**Exercise objective**
Needed from the data below: every line from the one with "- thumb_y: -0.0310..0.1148" up to and including the one with "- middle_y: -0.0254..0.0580", repeated exactly and with nothing else.
----------
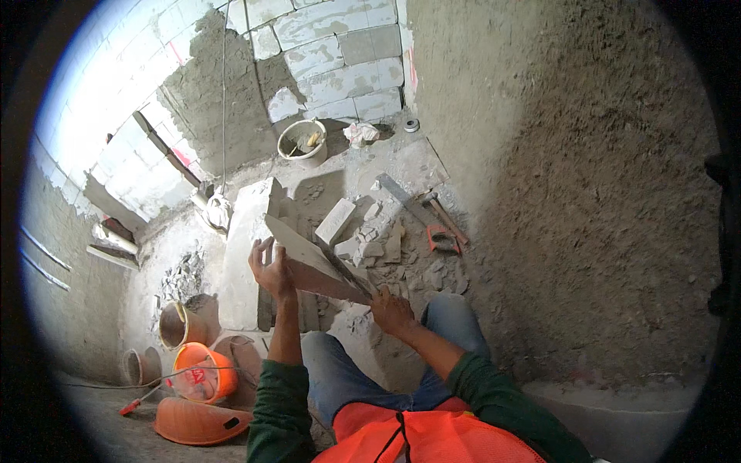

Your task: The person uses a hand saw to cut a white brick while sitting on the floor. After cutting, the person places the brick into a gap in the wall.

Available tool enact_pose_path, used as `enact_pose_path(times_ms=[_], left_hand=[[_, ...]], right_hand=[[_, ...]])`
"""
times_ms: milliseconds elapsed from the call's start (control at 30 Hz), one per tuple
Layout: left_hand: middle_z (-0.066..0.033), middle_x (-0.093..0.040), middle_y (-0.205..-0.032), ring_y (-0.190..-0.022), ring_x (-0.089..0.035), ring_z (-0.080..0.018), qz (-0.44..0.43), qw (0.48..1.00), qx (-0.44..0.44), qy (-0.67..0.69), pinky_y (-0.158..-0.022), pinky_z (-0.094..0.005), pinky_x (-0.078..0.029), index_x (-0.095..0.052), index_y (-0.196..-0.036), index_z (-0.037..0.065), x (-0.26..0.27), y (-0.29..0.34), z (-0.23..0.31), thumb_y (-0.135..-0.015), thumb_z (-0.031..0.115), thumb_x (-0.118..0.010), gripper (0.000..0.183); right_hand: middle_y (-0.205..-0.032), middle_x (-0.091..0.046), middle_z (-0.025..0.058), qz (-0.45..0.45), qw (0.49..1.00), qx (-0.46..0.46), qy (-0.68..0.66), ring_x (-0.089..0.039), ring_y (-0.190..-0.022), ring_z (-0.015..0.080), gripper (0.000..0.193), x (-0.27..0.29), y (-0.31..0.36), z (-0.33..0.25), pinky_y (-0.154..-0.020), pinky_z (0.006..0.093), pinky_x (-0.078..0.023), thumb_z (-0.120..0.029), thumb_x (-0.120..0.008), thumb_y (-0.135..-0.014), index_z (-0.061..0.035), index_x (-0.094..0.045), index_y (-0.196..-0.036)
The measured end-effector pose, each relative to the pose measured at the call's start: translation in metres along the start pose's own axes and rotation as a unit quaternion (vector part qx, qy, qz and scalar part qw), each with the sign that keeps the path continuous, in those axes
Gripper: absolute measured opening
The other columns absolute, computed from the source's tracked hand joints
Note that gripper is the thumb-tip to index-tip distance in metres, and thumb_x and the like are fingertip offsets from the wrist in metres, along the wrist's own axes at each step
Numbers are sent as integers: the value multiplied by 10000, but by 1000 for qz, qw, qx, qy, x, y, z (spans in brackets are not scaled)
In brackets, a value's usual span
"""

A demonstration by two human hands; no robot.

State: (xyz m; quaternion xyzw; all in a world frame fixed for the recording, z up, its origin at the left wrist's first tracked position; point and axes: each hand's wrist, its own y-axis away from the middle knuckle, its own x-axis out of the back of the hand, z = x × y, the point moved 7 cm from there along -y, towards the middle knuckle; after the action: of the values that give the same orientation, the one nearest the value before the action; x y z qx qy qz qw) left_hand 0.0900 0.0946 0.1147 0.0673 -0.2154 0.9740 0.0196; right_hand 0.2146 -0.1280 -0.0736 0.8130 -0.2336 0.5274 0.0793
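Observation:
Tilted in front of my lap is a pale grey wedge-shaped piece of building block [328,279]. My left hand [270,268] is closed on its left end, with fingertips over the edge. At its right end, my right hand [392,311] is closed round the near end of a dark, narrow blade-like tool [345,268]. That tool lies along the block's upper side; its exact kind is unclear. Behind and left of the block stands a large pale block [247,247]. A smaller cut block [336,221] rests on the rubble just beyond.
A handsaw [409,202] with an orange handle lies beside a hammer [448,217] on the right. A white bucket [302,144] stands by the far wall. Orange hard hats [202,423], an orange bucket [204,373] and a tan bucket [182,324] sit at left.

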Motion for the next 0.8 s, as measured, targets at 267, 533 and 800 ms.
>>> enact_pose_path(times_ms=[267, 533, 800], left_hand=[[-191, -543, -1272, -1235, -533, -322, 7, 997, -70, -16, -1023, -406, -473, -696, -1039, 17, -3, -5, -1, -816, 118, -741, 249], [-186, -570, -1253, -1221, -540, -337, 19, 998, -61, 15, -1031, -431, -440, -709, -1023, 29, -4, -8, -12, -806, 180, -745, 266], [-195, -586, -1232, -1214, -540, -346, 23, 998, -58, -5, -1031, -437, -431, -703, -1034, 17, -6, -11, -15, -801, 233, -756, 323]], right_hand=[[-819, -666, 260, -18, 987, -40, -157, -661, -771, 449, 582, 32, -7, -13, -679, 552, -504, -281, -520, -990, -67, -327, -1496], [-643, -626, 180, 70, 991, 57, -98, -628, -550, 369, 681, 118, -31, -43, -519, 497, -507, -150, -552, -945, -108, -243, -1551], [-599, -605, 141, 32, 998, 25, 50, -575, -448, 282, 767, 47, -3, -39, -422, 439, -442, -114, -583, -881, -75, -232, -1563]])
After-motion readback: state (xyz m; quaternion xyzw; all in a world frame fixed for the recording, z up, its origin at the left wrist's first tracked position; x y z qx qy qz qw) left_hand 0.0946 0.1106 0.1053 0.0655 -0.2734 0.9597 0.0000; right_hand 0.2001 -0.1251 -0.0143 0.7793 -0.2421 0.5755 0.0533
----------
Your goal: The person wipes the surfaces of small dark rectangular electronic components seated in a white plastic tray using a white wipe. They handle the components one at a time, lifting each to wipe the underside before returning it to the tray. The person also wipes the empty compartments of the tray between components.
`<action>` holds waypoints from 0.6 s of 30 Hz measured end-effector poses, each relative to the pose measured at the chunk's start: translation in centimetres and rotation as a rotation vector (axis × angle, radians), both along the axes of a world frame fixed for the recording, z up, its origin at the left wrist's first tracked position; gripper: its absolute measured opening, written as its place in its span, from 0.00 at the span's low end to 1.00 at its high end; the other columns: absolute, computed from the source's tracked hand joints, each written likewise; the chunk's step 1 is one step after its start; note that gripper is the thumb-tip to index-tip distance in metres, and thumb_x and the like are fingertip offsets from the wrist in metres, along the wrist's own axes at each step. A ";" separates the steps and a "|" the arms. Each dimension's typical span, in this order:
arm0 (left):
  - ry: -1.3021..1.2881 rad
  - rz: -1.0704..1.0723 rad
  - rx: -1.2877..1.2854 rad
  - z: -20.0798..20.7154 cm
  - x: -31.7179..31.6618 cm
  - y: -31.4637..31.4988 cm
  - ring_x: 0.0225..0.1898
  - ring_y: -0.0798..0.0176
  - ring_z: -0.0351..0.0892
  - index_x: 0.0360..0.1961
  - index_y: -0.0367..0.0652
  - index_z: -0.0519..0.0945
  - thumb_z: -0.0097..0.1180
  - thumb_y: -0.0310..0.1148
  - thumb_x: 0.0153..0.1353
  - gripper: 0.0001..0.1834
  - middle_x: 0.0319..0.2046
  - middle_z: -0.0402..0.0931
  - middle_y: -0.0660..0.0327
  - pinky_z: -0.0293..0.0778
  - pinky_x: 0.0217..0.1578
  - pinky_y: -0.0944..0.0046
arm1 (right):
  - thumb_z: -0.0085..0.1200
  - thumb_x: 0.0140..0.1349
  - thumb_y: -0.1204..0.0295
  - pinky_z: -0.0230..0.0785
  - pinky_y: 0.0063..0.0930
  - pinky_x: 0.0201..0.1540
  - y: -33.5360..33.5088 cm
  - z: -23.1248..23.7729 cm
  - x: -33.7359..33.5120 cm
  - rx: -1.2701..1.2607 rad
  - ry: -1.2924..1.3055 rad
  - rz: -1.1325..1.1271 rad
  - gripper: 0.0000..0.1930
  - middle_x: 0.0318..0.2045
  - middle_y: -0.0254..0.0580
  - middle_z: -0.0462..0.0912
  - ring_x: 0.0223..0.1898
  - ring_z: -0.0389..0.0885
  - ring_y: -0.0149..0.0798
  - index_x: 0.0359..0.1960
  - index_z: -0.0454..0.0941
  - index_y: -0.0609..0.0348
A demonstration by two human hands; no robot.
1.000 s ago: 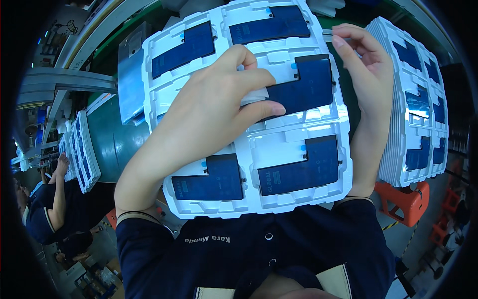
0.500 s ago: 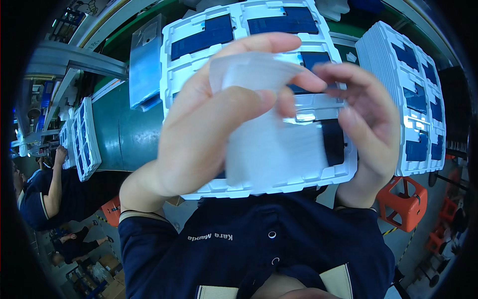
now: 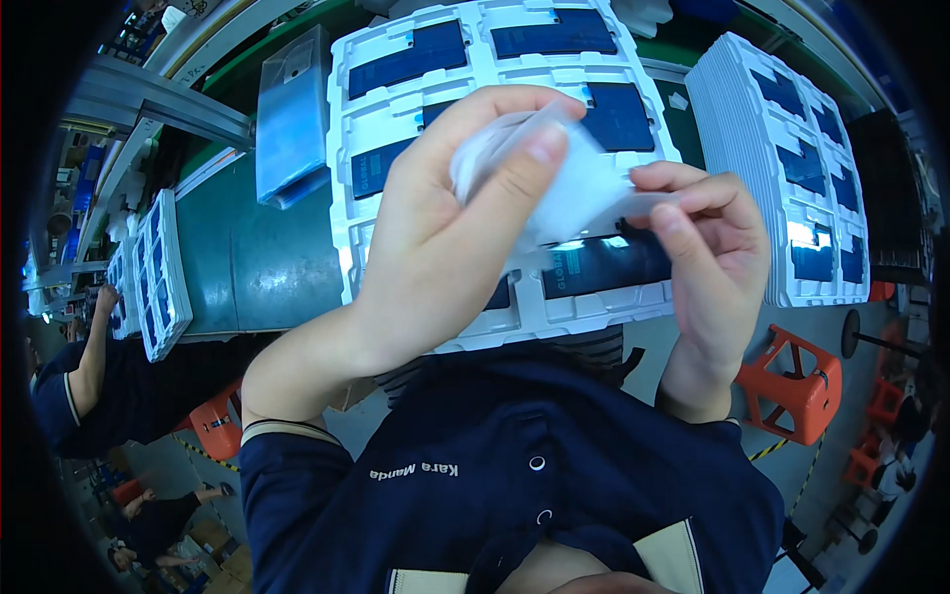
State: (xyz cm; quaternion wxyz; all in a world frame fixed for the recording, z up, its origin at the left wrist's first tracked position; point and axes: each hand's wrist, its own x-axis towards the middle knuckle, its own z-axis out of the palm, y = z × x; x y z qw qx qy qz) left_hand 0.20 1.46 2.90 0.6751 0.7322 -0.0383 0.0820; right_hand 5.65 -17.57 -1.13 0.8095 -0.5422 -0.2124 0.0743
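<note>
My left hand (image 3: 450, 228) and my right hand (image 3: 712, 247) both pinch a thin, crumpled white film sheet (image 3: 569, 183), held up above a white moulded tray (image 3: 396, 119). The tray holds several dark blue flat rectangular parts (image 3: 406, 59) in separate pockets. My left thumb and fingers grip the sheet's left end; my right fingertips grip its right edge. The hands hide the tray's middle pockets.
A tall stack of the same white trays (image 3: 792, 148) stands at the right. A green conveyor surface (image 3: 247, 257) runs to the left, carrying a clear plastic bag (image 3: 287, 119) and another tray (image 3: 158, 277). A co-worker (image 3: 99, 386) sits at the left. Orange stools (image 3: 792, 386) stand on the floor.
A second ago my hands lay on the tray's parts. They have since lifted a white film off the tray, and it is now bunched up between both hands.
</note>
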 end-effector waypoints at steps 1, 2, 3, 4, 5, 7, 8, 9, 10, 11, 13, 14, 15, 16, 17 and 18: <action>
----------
**Answer section**
  - thumb_y: -0.0310..0.1148
  - thumb_x: 0.0153..0.1353
  - gripper: 0.0001..0.1834
  - middle_x: 0.0319..0.2046
  - middle_z: -0.0402..0.0931
  - middle_y: -0.0660..0.0327
  - pinky_z: -0.0293..0.0778
  - pinky_x: 0.0217..0.1578
  - pinky_y: -0.0944..0.0046
arm1 (right):
  - thumb_z: -0.0085..0.1200
  - thumb_x: 0.0140..0.1349
  - thumb_y: -0.1204..0.0295
  - pinky_z: -0.0230..0.0785
  - pinky_y: 0.0063..0.0930
  - pinky_x: 0.0201..0.1540
  - y: -33.5360..33.5088 cm
  - z: -23.1248..23.7729 cm
  - x: -33.7359..33.5120 cm
  - rx: -1.2701..1.2607 rad
  - ry: -1.2924..1.3055 rad
  - rz: -1.1325..1.1271 rad
  - gripper: 0.0000..0.1930
  - middle_x: 0.0318..0.2045
  - middle_y: -0.0254..0.0580

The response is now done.